A perfectly serviceable Monday puzzle with solid themers and very little weak fill. It seems kind of pointless to criticize the revealer, the 'ties' that bind everything together.

I call it a CABLE OUTLET. Don't you?

spacecraft 12:09 PM  

I didn't exactly LAPUP this offering. I'm with OFL on the CABLEOUTLET thingie; don't know what they're talking about. One themer does TEASE the memory banks: CHAINMAIL. Remember the old computer game "ROGUE?" You started out wearing "+1 ring mail," and CHAINMAIL was the next step up. What you wanted to find, though, was plate mail. And a two handed sword. Then you could fight the baddies. I used to spend hours trying to find the "Amulet of Yendor" (Rodney, one of the creators, spelled backward). Ah, days of yore.

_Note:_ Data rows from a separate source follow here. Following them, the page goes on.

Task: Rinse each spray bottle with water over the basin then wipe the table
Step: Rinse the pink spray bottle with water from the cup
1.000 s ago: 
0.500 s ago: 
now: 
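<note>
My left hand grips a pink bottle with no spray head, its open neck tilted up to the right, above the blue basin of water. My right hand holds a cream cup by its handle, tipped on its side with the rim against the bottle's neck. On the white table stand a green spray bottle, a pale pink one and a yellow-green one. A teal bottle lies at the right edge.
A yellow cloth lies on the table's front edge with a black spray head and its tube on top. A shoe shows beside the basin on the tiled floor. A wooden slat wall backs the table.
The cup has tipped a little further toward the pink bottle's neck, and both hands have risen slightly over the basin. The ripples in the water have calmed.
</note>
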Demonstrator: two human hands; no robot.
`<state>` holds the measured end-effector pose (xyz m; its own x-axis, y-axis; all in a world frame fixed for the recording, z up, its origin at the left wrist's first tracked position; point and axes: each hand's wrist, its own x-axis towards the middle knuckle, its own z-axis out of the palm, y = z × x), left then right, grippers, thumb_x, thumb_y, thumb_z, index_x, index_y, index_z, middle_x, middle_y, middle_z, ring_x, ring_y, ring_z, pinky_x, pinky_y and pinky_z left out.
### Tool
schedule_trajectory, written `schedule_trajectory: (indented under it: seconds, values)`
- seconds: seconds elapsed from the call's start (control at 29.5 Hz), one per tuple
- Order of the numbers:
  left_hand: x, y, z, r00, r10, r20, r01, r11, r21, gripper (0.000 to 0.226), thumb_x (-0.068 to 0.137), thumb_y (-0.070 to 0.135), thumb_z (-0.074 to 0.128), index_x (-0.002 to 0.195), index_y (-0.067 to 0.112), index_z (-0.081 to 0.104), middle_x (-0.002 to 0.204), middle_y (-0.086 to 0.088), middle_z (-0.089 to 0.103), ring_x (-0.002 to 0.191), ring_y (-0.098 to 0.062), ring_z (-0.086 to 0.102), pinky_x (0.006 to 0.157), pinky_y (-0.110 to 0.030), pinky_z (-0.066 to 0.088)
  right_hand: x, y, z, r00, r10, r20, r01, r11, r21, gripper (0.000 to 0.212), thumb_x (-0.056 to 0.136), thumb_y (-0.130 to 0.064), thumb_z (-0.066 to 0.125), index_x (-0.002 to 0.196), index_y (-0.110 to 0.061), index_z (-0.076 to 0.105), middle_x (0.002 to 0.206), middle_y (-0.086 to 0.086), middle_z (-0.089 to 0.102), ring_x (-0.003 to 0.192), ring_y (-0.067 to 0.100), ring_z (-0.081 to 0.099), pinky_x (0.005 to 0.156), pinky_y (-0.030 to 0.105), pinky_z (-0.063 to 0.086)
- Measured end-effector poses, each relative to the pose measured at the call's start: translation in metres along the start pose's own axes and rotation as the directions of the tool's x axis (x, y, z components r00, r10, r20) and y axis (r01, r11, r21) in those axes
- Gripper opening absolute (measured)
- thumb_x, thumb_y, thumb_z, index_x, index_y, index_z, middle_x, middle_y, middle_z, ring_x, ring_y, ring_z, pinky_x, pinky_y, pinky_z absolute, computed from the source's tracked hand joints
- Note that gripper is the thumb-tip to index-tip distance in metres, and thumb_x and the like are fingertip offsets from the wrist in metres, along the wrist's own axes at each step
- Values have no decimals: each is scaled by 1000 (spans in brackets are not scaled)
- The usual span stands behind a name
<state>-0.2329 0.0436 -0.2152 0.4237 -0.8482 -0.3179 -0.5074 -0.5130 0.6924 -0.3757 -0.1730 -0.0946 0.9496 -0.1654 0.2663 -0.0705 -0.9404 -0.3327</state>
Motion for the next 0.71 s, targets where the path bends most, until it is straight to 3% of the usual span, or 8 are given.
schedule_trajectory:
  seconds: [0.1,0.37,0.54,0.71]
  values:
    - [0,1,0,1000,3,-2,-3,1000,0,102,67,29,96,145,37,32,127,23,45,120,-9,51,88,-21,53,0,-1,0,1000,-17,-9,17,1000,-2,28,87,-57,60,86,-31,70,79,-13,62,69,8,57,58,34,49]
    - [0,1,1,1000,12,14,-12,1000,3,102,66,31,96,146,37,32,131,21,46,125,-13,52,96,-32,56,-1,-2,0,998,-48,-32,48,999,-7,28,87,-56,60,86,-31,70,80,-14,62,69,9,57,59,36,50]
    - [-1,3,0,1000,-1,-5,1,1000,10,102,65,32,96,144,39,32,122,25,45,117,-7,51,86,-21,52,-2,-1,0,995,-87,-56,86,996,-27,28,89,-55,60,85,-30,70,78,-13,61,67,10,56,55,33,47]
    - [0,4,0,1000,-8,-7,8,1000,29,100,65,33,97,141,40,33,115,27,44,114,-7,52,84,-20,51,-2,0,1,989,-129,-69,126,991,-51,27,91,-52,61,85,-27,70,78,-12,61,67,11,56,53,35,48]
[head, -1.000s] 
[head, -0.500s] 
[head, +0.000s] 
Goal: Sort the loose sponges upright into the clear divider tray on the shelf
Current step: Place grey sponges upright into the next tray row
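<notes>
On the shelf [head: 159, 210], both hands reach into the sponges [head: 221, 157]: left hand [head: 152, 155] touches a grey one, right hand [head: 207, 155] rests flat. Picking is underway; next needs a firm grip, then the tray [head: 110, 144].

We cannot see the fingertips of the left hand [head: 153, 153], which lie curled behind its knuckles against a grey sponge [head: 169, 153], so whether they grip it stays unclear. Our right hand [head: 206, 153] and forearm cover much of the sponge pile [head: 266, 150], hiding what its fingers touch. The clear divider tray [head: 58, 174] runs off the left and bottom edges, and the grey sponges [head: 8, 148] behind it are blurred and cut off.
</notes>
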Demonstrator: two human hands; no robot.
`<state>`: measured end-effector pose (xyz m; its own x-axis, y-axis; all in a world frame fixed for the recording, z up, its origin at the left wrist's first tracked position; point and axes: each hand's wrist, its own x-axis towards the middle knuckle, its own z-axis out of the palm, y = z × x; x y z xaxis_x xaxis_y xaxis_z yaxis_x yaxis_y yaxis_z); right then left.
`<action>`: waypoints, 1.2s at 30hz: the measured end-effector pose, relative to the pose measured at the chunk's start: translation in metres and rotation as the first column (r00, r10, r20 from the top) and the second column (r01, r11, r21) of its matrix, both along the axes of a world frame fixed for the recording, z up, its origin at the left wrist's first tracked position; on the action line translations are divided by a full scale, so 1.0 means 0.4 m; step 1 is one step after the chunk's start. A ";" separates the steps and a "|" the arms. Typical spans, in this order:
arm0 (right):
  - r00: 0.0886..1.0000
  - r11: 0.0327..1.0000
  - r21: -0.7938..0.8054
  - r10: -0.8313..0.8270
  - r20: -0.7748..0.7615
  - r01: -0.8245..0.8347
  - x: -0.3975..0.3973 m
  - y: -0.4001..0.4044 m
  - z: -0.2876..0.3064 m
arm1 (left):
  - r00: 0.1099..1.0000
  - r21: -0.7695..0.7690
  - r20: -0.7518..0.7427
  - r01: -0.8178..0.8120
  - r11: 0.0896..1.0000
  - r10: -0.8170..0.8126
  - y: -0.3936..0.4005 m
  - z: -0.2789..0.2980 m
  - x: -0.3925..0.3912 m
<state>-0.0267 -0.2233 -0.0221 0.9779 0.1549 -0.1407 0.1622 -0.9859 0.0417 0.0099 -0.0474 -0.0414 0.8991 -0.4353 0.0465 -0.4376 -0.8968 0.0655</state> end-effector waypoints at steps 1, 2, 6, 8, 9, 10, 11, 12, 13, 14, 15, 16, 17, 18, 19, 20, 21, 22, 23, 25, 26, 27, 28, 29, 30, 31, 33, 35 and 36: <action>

Well, we've listed three GIBBS in the clue; only two more and we'll have what Abby shouts every time she finds a big clue. Count 'em sometime: it's always five. "GIBBSGIBBSGIBBSGIBBSGIBBS!" I love that woman.

This has always bothered me about the Star Wars storyline: just how did LEIA become a princess? How is it that Vader DIDN'T EVEN KNOW he had a daughter, let alone detect a strong presence of The Force in her? "Obi-Wan was wise to hide her from me." How? Did he use some blocking power of The Force? This was never explained.

As you can see, I'm not thinking much about the puzzle itself. IWONT agree that most of the fill is "solid enough." I see plenty of osteoporosis. ONEMEG, SST, TER, the mini French lesson (SALUT, AMIE FOIE! ADIEU!), Cliches ETAL and NEE, and the row-ending triple-S crutch ASSES. Sorry, but I think this one should have stayed in the DRAWER. C-.

rondo 2:02 PM  

Well, it wasn’t a total WAIST of time. Got me through the waiting for the wife’s clinic visit. This and the Sudoku, etc. I apparently didn’t even read the clue for the revealer, since I filled there by the downs. But I knew the theme after CABLEOUTLET (like an electrical outlet where you can connect your TV) and Ali’s ROPEADOPE (they don’t make fighters like him anymore).

“Learned” the Electric Slide LINEDANCE at the State Fair +/- 25 years ago with my daughter. Couldn’t remember it now but it was fun to do with the kid.

Lotsa chain letters = CHAINMAIL?

PIA Zadora returns after a long yeah baby recess. I believe she was featured in the same Penthouse issue as Vanessa Williams, who was photographed sticking her nose into other people’s business. Actually.

Dated an IRENA in Odessa, what a TREAT (and not a TEASE). A 9.5 on the scale, but the language barrier proved too much in the end and it was ADIEU.

No ERRORS today, even with all that French. I suppose those French words usually supply a lot of vowels to hang on the constructor’s crutches, which is probably no worse than SOAMI.

BS2 2:21 PM  




leftcoastTAM 3:55 PM  

A good, solid Monday puzzle.

Of the theme answers, I thought the generic LINE was OK but a bit weak. The "Poindexters" clue was new and amusing to me. The cell phone is a universal alternative to a telephone, and SKYPE, I think, is superfluous. Never heard of TAYE or ever heard FAM spoken by anyone.

These are nit-picks. I liked the puzzle. A good Monday with a few twists of the TIES.